Each line of the listing below that includes "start" must be copied.
• • • • •
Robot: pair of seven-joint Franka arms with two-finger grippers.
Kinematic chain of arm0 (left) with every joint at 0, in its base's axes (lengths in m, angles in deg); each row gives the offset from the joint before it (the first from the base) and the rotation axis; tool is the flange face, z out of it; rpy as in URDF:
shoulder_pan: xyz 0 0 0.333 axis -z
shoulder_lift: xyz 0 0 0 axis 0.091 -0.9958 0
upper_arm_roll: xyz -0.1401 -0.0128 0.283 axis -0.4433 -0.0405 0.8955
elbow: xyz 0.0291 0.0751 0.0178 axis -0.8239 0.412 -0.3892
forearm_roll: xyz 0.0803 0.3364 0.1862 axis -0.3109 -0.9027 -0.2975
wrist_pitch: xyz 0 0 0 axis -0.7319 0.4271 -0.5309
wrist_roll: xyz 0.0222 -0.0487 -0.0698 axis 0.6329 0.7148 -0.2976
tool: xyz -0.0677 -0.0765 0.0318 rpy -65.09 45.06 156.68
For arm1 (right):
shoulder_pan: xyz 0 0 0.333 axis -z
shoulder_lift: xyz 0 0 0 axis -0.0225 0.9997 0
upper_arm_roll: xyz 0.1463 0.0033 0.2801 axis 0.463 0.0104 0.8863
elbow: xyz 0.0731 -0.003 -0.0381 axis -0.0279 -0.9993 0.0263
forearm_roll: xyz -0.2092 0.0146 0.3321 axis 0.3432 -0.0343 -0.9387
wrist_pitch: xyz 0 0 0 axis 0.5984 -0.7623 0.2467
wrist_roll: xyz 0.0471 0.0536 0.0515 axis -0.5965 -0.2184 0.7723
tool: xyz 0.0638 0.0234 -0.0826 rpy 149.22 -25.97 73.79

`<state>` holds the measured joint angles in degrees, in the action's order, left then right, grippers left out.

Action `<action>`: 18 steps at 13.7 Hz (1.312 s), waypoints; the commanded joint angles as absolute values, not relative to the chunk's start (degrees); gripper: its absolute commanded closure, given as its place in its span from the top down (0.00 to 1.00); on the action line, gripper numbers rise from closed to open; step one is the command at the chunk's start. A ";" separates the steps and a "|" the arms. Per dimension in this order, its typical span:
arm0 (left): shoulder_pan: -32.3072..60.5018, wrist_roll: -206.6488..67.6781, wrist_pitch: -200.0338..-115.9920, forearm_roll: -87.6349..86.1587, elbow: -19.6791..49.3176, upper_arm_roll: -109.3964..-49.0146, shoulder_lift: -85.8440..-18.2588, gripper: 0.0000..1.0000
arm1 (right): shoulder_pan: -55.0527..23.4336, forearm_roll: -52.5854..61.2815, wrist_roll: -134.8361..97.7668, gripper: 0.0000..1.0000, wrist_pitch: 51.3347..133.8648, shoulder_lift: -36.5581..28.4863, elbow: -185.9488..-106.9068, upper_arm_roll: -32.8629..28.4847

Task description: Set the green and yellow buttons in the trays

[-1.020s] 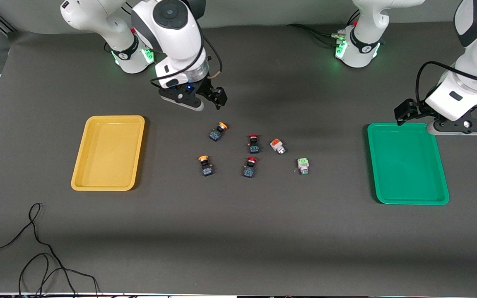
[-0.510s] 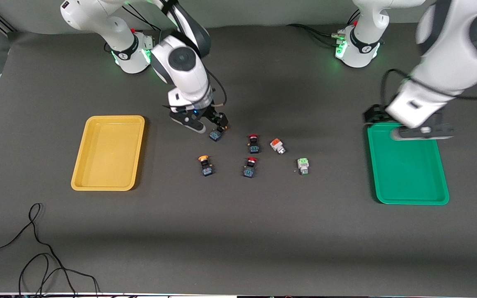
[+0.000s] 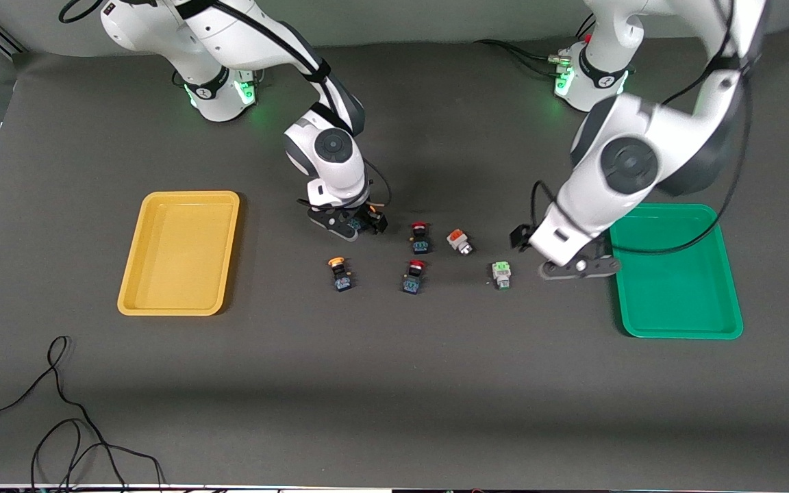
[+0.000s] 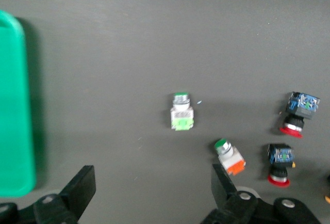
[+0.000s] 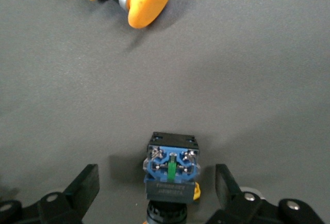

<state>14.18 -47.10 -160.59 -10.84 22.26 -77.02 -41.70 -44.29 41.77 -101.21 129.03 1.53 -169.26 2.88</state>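
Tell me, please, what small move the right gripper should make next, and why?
Probably close. The right gripper is open and already straddles the yellow button on the table, one finger on each side, so closing should grasp it for the yellow tray.

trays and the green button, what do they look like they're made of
Yellow tray and green tray: likely moulded plastic, smooth with a slight sheen; each is one even colour, with rounded corners and a raised rim. Green button: probably hard plastic, a light-green cap on a white-grey body; the left wrist view shows a silvery ring at one end, possibly metal.
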 commanded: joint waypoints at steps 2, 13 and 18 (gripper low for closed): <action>15.77 -45.09 -169.59 -10.96 26.02 -76.35 -46.54 1.00 | -44.68 43.83 -103.20 0.48 128.77 1.06 -168.52 2.47; 18.14 -40.16 -188.94 -13.42 32.53 -75.91 -56.66 0.85 | -42.75 44.18 -93.72 0.23 98.07 -9.83 -153.71 0.54; 17.88 -40.16 -189.56 -15.35 32.35 -75.65 -57.37 0.28 | -42.39 39.44 -67.33 0.23 84.83 -13.43 -146.54 -11.91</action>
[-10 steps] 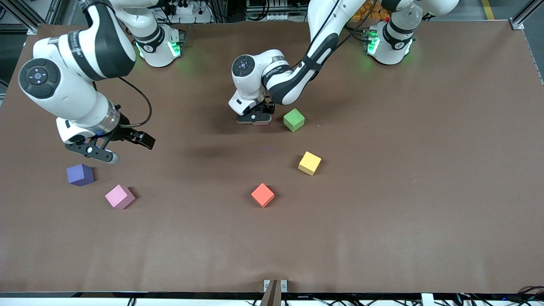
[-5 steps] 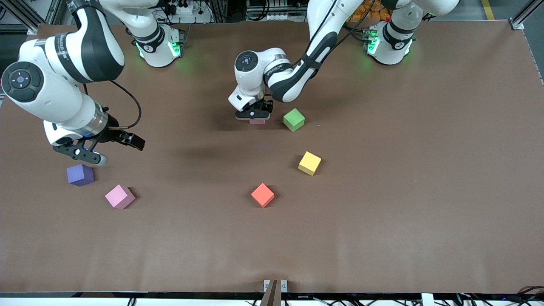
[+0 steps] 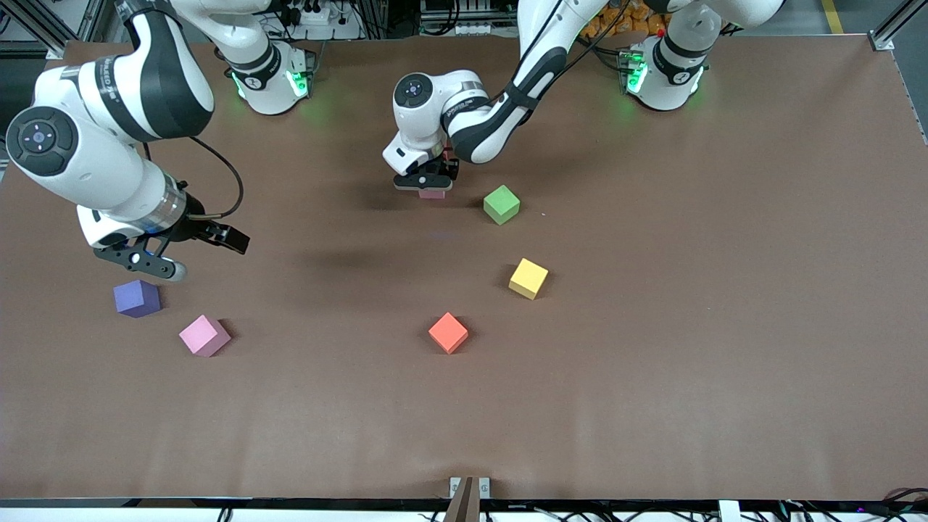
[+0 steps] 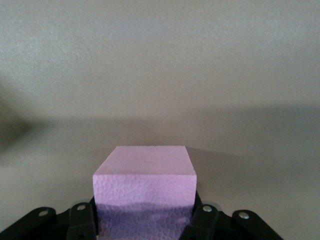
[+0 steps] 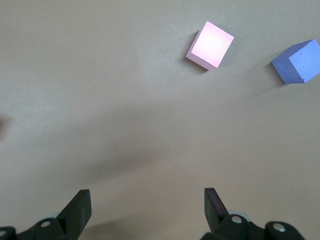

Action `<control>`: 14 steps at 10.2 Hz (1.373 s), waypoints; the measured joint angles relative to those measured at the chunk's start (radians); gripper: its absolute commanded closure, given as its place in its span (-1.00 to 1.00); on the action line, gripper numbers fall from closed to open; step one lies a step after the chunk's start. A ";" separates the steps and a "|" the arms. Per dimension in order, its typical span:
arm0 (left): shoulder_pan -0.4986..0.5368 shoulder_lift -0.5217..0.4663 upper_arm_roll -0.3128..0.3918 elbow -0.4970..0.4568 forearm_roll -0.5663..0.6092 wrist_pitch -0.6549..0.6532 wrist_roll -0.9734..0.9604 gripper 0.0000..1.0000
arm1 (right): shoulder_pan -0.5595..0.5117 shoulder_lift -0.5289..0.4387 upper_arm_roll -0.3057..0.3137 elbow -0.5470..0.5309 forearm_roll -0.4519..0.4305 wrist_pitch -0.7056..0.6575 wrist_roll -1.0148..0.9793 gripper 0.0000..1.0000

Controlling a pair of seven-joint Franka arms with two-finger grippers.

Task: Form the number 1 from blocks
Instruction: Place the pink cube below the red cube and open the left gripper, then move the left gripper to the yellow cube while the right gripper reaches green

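My left gripper (image 3: 426, 184) hangs a little above the table beside the green block (image 3: 501, 204), shut on a pink block (image 3: 432, 193). In the left wrist view this pink block (image 4: 144, 172) fills the gap between the fingers (image 4: 82, 222). The yellow block (image 3: 528, 278) and a reddish-orange cube (image 3: 448, 333) lie nearer the front camera. My right gripper (image 3: 206, 257) hangs open over the table, above a purple cube (image 3: 136, 298) and a second pink block (image 3: 204, 335). The right wrist view shows that pink block (image 5: 210, 44) and the purple cube (image 5: 297, 62) ahead of the open gripper (image 5: 147, 210). No light blue block is in view.
The brown table mat (image 3: 652, 377) has wide free room along its front half and toward the left arm's end. The arms' bases stand at the edge farthest from the front camera.
My left gripper has risen off the table with the pink block in it, drifting slightly away from the green block. My right gripper shifted toward its own end of the table, then held still.
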 measured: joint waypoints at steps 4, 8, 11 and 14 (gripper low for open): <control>0.000 -0.005 -0.020 -0.010 0.000 -0.024 -0.005 -1.00 | 0.002 0.000 0.001 0.000 0.000 -0.001 -0.009 -1.00; 0.005 -0.017 -0.017 -0.017 0.001 -0.041 -0.088 -1.00 | 0.003 0.000 0.003 0.000 0.000 0.000 -0.012 -1.00; 0.015 -0.114 0.060 0.016 0.004 -0.099 -0.091 -1.00 | 0.007 0.001 0.007 0.000 0.001 0.012 -0.013 -1.00; 0.028 -0.148 0.198 0.036 0.004 -0.123 -0.130 -1.00 | 0.026 0.006 0.011 -0.002 0.002 0.025 -0.012 -1.00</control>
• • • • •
__Exercise answer__:
Action `<action>`: 18 steps at 13.7 Hz (1.312 s), waypoints; the commanded joint angles as absolute values, not relative to the chunk's start (degrees); gripper: its absolute commanded closure, given as its place in its span from the top down (0.00 to 1.00); on the action line, gripper numbers rise from closed to open; step one is the command at the chunk's start. A ";" separates the steps and a "|" the arms. Per dimension in this order, its typical span:
Action `<control>`: 14 steps at 10.2 Hz (1.373 s), waypoints; the measured joint angles relative to those measured at the chunk's start (radians); gripper: its absolute commanded closure, given as its place in its span (-1.00 to 1.00); on the action line, gripper numbers fall from closed to open; step one lies a step after the chunk's start. A ";" separates the steps and a "|" the arms. Per dimension in order, its typical span:

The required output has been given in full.